У входа в бордель с поэтическим названием «Нимфы Турции» дорогу им преградил огромный швейцар в чалме из бумазеи в полоску.
– Не велено пущать, – сказал он по-турецки скороговоркой.
В этот момент вперед протиснулся Сигимицу, занимавший до этого позицию в тылу. Кося на приятелей, он что-то зашептал на ухо швейцару.
Трудно предположить, что мог сказать на ухо турку японец, не знавший даже турецкого букваря, но от слов япошки турок побагровел, надулся, как дирижабль, и кинулся на малорослого Сигимицу. Сигимицу точно этого и ждал, изловчился и пнул швейцара ногой под живот. Тот разом притих и вытянулся на пороге. Компания перешагнула через него и оказалась внутри. Сбоку была лестница. Друзья поднялись наверх.
На плоской крыше стояли шезлонги. В них, с лицами, накрытыми паранджами, мирно дремали голые турецкие бля.и.
Увидев наших знакомых, они почтительно встали, стыдливо прикрывая срам указательными пальцами. Гости расселись. К ним подкатили столики с шербетом и турецким шоколадом.
Муромцев бросил сто лир. Две молодые и стройные, как занозы, девушки вышли из круга заспанных шлюх.
– Я тозо котю, – захныкал Сигимицу.
Муромцев бросил пятьдесят лир. Из круга вышла третья нимфа, подобрала деньги и вежливо протянула назад Муромцеву со словами, которые Бочкин перевел как «японцам не даем». Спорить было бессмысленно – турки.
Сами Бочкин и Муромцев, замирая от плотской радости, приспустили штаны и усадили извивавшихся потаскушек на колени.

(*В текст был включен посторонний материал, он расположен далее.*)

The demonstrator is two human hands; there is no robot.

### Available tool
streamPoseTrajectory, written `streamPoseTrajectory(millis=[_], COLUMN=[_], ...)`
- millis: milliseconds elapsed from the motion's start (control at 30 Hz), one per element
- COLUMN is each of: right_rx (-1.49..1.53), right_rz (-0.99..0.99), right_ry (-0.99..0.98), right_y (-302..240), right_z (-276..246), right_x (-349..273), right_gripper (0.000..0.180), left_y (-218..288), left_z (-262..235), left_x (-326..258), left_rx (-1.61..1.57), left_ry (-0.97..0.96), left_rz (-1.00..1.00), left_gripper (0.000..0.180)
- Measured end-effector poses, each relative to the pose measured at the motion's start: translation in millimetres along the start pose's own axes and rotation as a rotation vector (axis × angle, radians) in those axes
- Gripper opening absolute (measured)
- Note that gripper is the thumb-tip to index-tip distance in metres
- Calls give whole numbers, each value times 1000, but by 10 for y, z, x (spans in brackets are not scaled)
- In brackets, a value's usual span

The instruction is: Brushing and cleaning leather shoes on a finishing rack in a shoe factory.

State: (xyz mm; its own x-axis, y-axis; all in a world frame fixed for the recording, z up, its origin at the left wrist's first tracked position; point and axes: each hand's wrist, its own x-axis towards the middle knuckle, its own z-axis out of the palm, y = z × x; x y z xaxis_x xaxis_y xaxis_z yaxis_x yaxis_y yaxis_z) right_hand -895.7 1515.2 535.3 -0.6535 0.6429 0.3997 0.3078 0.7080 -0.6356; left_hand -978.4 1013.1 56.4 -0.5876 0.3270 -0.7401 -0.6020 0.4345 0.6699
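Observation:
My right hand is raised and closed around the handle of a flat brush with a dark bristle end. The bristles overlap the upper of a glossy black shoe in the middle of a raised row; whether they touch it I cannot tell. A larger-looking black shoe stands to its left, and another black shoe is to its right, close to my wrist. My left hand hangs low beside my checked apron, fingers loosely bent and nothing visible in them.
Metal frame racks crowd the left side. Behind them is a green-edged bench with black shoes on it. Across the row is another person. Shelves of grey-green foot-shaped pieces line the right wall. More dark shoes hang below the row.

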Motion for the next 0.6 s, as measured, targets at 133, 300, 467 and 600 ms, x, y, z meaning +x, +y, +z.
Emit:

Видя такое положение, японец затянул самурайскую песню, обычно по ритуалу предшествующую харакири. Он пел о желтой японке – Луне, одиноко сидящей на троне пасмурного неба и печально ожидающей очередного посланца косоглазого Востока с взрезанным животом. Он пел о несчастной судьбе бродячего самурая, вынужденного наниматься на службу к коммунистам. Он пел о далекой Родине, о цветущих вишнях, о послушных японских девушках, о верном самурайском кинжале, разящем наповал. Он пел так жалобно, что даже проститутки расплакались.
В это время на крышу поднялся хозяин, ведя очередных гостей. Увидев «зайцев», он рассердился.
– Уходите отсюда! – заявил он.
– Сам уходи отсюдова, троцкист турецкий, сопля морская! – забыв, что он сам турок, завизжал из-под нависшей чалмы Бочкин.
Новые гости вступились за хозяина. Началась возня, обычно бегущая впереди скандала. Друзей начали выталкивать на лестницу.
В это время Сигимицу и показал, на что он способен. С криком «банзай!» он ринулся в самую гущу начинавшейся свалки.
Послышались стоны, хруст ломаных костей, падение тел, а затем все сплелись в один клубок, который, как живой, покатился по крыше, сметая шезлонги и визжащих от страха девиц.
Когда клубок стал, из него вылезли трое: Муромцев, потирая лиловый синяк под глазом; Бочкин – в разорванной чалме, с кровоточащей губой; и Сигимицу, с разбитыми в кровь кулаками.
– Шербету! – громыхнул басом на всю округу Муромцев.
Заискивающе улыбаясь, шлюхи поднесли выпивку.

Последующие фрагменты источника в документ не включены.